Oppure, percorrendo tutto il viso e spostandoci su un altro “limite” somatico, quello degli occhi. L’apparato visivo ci serve per vedere, per conoscere, per imparare, ma se negli occhi è “lo specchio dell’anima”, in uno sguardo rivolto all’esterno, noi ci mettiamo anche la nostra interiorità. Lo sguardo, come la pelle, comunicano ( o nascondono, a volte). Lo sguardo fa rumore come è più della voce.
Ho imparato nel mio lavoro ( ma anche nella vita), che, purtroppo, anche uno sguardo può mentire.
E la bocca? la bocca riflette la nostra sensualità, oltre che essere il tramite per l’uscita delle nostre vocalizzazioni.
Allora tramite la Morfopsicologia si analizza la forma del volto, nel suo intero e nelle singole parti, e questo ha permesso di cercare di individuare quattro tipologie morfopsicologiche di base con le relative caratteristiche fisiche e psichiche.
La prima è la tipologia “dilatata”, che si caratterizza per un volto largo, pieno, e occhi, naso e bocca grandi, aperti e carnosi.
Volti così fatti denotano ottimismo, estroversione e fiducia nelle proprie potenzialità.

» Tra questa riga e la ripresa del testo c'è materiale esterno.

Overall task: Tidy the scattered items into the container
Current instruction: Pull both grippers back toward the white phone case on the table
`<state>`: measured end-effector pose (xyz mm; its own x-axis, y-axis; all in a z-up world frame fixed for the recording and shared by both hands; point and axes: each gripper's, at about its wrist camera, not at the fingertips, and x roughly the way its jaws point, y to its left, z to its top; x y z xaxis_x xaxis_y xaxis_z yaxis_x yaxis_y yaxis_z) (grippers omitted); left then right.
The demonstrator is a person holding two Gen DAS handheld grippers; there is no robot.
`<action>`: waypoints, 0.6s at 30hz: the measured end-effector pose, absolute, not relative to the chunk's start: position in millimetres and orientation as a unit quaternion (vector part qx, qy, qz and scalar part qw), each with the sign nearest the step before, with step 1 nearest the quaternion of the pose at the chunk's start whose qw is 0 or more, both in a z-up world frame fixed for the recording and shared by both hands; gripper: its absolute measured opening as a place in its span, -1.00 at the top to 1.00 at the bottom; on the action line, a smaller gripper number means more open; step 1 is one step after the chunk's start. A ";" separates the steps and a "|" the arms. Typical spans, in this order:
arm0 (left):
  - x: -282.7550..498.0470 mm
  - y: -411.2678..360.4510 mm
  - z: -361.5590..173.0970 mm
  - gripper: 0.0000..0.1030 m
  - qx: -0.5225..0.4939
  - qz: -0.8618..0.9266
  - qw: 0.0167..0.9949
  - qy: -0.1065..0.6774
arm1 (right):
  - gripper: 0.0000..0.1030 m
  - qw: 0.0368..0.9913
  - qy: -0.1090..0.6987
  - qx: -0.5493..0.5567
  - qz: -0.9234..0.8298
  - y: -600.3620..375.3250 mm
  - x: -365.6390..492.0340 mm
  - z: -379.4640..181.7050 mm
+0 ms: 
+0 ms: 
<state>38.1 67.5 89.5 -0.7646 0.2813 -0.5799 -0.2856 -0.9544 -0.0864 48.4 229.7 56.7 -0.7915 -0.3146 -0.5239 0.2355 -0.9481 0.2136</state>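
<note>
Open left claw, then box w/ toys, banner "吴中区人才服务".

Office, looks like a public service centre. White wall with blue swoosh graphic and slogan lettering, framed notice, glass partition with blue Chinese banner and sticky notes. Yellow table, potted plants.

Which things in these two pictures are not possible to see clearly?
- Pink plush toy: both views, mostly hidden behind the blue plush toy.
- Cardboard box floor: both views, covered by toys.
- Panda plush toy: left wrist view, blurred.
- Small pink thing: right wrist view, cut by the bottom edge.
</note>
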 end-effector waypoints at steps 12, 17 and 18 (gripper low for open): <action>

La seconda tipologia è quella “ritratta”; chi ha il viso scarno, stretto, allungato, naso e bocca sottili, stretti, e occhi piccoli e infossati, è una persona tendenzialmente introversa, riflessiva, e con buona capacità critica e di analisi.
La terza tipologia è quella “reagente”: viso piccolo e allungato, con occhi e naso grandi e labbra piene, che corrispondono a persone comunicative, emotivamente molto sensibili e vulnerabili.
Infine la quarta tipologia è quella definita “concentrata”e si riferisce a volti larghi con occhi, naso e labbra piccoli e stretti. Si tratta di persone caratterizzate da grande perseveranza, determinazione e ambizione.
Questa classificazione, però, come tutte le classificazioni, ha la caratteristica della staticità, che va necessariamente integrata con la dinamicità dei movimenti del volto e delle sue singole parti, che è quella che più ci interessa nell’ottica di una disciplina in continuo “divenire” .
E nel tentativo di estendere l’abbraccio già saldo tra Poesia e Filosofia, alla Psicologia e al suo studio delle dinamiche interiori dell’animo umano.